Feature Milestones
target: September, 2010
Web UI Features
- Page to add new external target algorithms
- Page to add new parameter spaces for a given target algorithm (modified from existing spaces)
- Page to add new problem instances/distributions (in the form of lists of files)
- Page to specify new execution environments (Eg. cluster config details)
- Pages to specify & launch included meta-algorithms
- Ability to view algorithms/instances by problem (instance compatibility) during above specification
- Page to view summary of all queued, running, and completed jobs
- Page to view browse/view details/delete runs/problems/instances/algorithms/environments
- Dynamic run monitoring analysis pages, including:
- Plots: Overlaid SCDs for (fixed #) multi-alg, multi inst meta-algs (RTDs for single-inst), SQT for meta-algs where possible, scatter plot for 2-target multi-instance meta-algs, incumbent SCD/RTD for design meta-algs. done but being reworked
- Descriptive statistics: (mean/sd, quantiles/iqrs) for assessing single-algorithm on an instance dist done
- Statistical tests: Wilcoxon signed rank, Spearman correlation for comparing 2 algs on an instance dist done
Functionality for meta-algorithm developers
- Ability to interact with the parameter space of an algorithm (examine domains, conditionalities, etc.) done
- Ability to transform algorithm parameter spaces: log transforms, discretization done
- Ability to run arbitrary algorithms, including other meta-algorithms, in identical fashion done
- Ability to monitor the trajectories of all output variables of an executed algorithm run, in real time done
- Ability to query database of previous runs directly done
- Ability to access instance features done
- Pre-defined metrics for aggregating performance across runs done
Backend functionality exposed in above
- Ability to execute algorithms locally done
- Ability to execute algorithms on a remote host via SSH needs update re: API changes
- Ability to execute algorithms on a SGE cluster needs update re: object API changes
- Ability to actively monitor remotely running algorithms via RPC needs update re: object API changes
- MySQL database storing records of all algorithms, instances, runs, etc. done
- SQLite database fallback if MySQL unavailable done
- R interface for performing statistical tests, etc. done
Meta-Algorithms Included
- Configuration procedure: ParamILS (external) in progress
- Configuration procedure: ROAR (internal) done; will need minor updates to work with backend redesign
- Analysis procedure: Paired algorithm comparison in progress
- Analysis procedure: Single-algorithm analysis in progress
Distribution Issues
- Documentation
- Detection/configuration of external dependencies (c.f. UI/execution environment specification)

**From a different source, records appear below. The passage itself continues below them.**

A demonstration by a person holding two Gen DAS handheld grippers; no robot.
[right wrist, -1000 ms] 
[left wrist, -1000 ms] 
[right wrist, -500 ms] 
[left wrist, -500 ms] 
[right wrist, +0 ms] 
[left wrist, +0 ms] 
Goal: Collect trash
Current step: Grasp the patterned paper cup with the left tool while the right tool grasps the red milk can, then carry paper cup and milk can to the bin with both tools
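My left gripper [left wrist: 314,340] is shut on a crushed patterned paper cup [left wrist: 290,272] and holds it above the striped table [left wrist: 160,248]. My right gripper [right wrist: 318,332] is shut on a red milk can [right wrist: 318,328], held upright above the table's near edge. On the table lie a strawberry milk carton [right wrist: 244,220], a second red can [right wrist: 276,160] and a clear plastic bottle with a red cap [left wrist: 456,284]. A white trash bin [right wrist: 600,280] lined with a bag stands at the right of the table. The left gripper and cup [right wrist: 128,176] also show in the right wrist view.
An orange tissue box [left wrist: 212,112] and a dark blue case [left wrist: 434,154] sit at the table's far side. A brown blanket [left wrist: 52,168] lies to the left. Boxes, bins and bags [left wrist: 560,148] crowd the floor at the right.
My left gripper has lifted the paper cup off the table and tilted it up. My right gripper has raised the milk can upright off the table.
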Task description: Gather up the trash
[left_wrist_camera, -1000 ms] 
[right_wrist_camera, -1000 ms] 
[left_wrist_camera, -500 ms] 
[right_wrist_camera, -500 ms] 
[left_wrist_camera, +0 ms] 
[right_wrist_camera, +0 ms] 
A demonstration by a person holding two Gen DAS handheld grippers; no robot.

- Double-click-to-run universal JAR distribution
target: December, 2010
Web UI Features
- Ability to export complete experiment packages (including algorithms, instances, run instructions)
- Ability to load and execute an experiment package
- Ability to "chain" experiments (eg. design procs. followed by analysis proc comparing incumbents)
Functionality for meta-algorithm developers
- Random Forest classification + regression models, incl. interface accepting AlgorithmRun objects for training and inference
- support for feature extraction procedures
Backend functionality
- Support for TORQUE clusters
- Support for "bag-of-machines" execution manager
Meta-Algorithms Included
- Configuration procedure: ActiveConfigurator (internal)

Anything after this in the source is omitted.